Segment Open

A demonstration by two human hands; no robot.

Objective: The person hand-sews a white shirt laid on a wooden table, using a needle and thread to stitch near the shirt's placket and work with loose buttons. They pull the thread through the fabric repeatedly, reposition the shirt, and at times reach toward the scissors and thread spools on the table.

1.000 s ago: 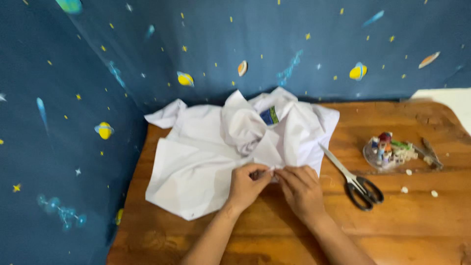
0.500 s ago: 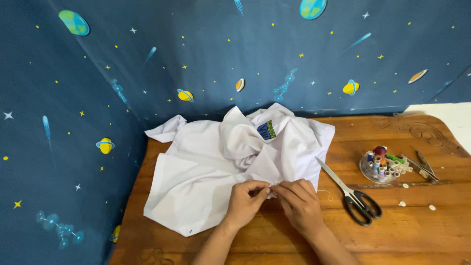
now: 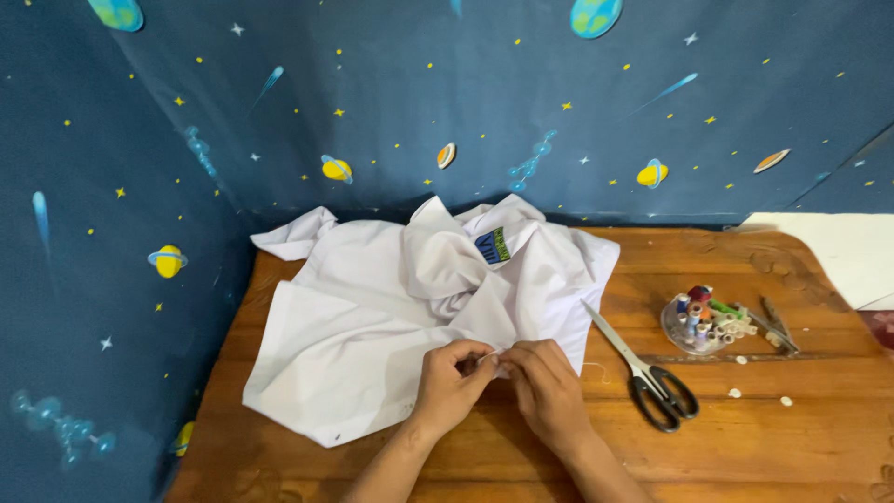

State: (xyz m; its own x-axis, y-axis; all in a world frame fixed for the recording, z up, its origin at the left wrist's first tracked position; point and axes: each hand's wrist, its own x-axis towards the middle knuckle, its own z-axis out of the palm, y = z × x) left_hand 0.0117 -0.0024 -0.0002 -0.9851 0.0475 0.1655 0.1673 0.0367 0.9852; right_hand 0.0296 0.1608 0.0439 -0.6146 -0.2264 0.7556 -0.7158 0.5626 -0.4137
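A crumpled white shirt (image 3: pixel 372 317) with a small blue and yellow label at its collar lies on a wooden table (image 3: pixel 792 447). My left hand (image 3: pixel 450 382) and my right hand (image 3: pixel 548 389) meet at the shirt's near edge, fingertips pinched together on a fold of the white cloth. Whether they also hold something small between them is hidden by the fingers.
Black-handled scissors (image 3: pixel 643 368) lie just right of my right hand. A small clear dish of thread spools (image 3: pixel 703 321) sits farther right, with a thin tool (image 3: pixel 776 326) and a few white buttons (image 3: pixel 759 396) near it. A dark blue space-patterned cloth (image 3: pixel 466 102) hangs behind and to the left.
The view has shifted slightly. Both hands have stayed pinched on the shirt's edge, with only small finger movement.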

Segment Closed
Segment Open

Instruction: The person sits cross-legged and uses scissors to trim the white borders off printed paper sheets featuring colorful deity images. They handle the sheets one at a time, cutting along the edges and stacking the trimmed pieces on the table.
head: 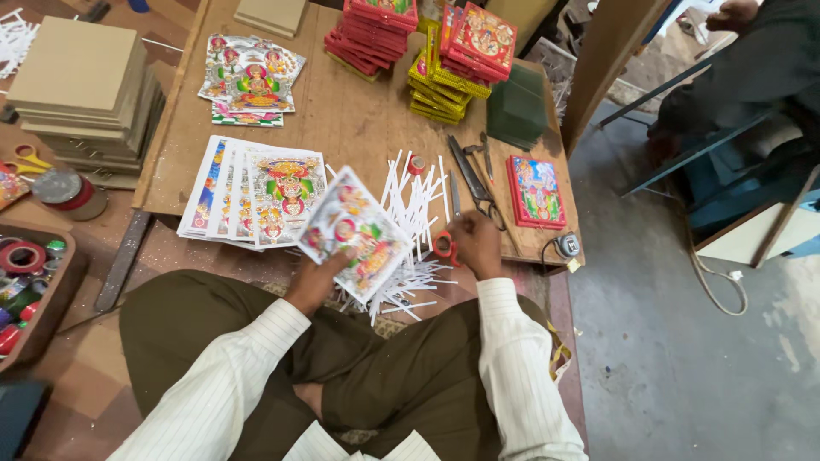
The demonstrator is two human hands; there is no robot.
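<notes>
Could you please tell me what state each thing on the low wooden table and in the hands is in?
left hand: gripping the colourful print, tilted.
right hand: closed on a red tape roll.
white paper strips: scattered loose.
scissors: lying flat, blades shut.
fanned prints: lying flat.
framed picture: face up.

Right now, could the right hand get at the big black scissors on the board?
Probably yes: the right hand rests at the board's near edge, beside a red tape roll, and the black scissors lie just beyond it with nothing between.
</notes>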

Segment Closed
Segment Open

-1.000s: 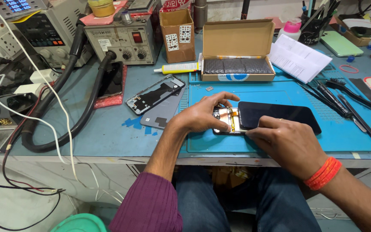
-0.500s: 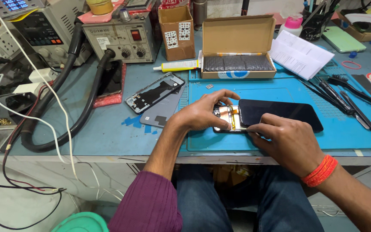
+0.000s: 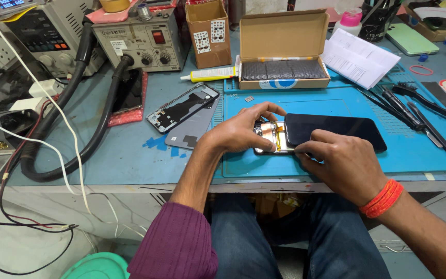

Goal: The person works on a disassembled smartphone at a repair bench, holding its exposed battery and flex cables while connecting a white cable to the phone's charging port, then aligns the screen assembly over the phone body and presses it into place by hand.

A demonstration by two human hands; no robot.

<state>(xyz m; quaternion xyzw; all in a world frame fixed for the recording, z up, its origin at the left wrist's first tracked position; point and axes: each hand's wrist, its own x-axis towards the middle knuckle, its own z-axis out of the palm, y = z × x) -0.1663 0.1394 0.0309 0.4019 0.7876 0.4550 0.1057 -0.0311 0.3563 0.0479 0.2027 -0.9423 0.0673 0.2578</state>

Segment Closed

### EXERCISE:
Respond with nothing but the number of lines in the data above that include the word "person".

### WRITTEN ANSWER:
3